Anthropogenic Hg emission inventories report a large range of values for various sectors (Table 2). Ranges reported for stationary fossil fuel are relatively lower, related to the accuracy of emission factors in various fuels and control measures applied to power plants. The magnitude of artisanal and small-scale gold amalgamation activities, in contrast, is very poorly understood [30]. On a regional basis, quantitative ranges for anthropogenic emissions have been reported worldwide (Table 2). For many countries, however, emission factors and activity levels are derived from extrapolation of existing information, since no measurements or statistical information are available to make accurate point source emission estimates. The assumptions made for assigning countries to particularly regional-grouping, specific technology, and waste-handling procedures can also introduce uncertainties in emission estimates. A recent study reported that, in China alone, the overall uncertainty in the emission inventory ranges from −20 % to +23 % depending on the availability of domestic information [47]. The relatively large regional uncertainties reported in Africa and South America are most likely due to the widespread artisanal and small-scale gold amalgamation activities, indicating that the uncertainties associated with different anthropogenic sectors can also contribute to the regional uncertainties.

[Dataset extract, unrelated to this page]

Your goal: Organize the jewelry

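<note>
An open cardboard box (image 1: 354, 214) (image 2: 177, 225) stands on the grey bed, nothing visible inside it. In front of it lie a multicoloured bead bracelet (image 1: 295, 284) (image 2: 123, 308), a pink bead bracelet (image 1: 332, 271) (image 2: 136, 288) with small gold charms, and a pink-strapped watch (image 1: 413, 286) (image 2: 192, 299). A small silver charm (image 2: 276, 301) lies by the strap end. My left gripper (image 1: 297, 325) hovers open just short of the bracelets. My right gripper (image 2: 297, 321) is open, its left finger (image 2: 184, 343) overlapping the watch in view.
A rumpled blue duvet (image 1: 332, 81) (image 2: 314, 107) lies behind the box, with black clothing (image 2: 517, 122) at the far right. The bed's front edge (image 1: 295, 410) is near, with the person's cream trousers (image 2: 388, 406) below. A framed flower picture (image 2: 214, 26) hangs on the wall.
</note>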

Quantitative assessments of uncertainties in Hg emissions speciation have been limited, but recent studies suggest that the Hg speciation prescribed in atmospheric Hg models may be inaccurate. Measurements of Hg species originating from coal combustion sectors have shown wide ranges in Hg species ratio depending on the emission control devices, Hg content in coal, and coal characteristics [48, 49, 50, 51, 52]. Zhang et al. [36], in a model-observation comparison study using the GEOS-Chem model, observed significant over prediction in wet deposition from regions of high anthropogenic emissions. Similarly, using the GRAHM model, Kos et al. [11] found that by altering the prescribed Hg0/Hg2+/HgP ratio to 90:8:2, the model was able to reproduce observed surface air concentrations in the USA. Models included in the 2015 UNEP/AMAP intercomparison [33] used speciation breakdowns ranging from 81 to 96 % for Hg0. For sectors such as nonferrous metal smelting, Hg species profile showed considerable differences depending on the metal produced (zinc, lead, copper) [53]. A recent measurement of Hg species liberated during municipal solid waste incineration also showed a Hg0/Hg2+/HgP ratio of 95.5:4.1:0.4 [54], which is substantially different from the Hg species profile assigned to waste incineration in landfills in inventories of 20:60:20 [45].

Uncertainties in different anthropogenic sectors and regions have an additive influence on the overall anthropogenic emission estimates and can introduce methodological variability for deriving anthropogenic emission inventories. Muntean et al. [30] provided a comprehensive comparison between two anthropogenic emission inventories: EDGARv4 and AMAP/UNEP (2008). The major differences were documented from key anthropogenic sectors, which were represented by different aggregated subsectors and regional compositions, and the methodologies employed for deriving activity levels and emission factors. The AMAP/UNEP estimate of the global anthropogenic Hg emission (1785 t) is over 50 % higher than the EDGARv4 estimate (1172 t). Muntean et al. [30] showed that the largest difference was in the residential sector, due to higher AMAP/UNEP emission factors assigned to technologies and coal types used in combustion sectors. In addition, sources not fully captured by these inventories may have a substantial influence on the global biogeochemical cycle. Horowitz et al. [55], for example, argued that Hg in commercial products and its release to various geochemical reservoirs can be substantial historical and present-day sources of Hg emissions.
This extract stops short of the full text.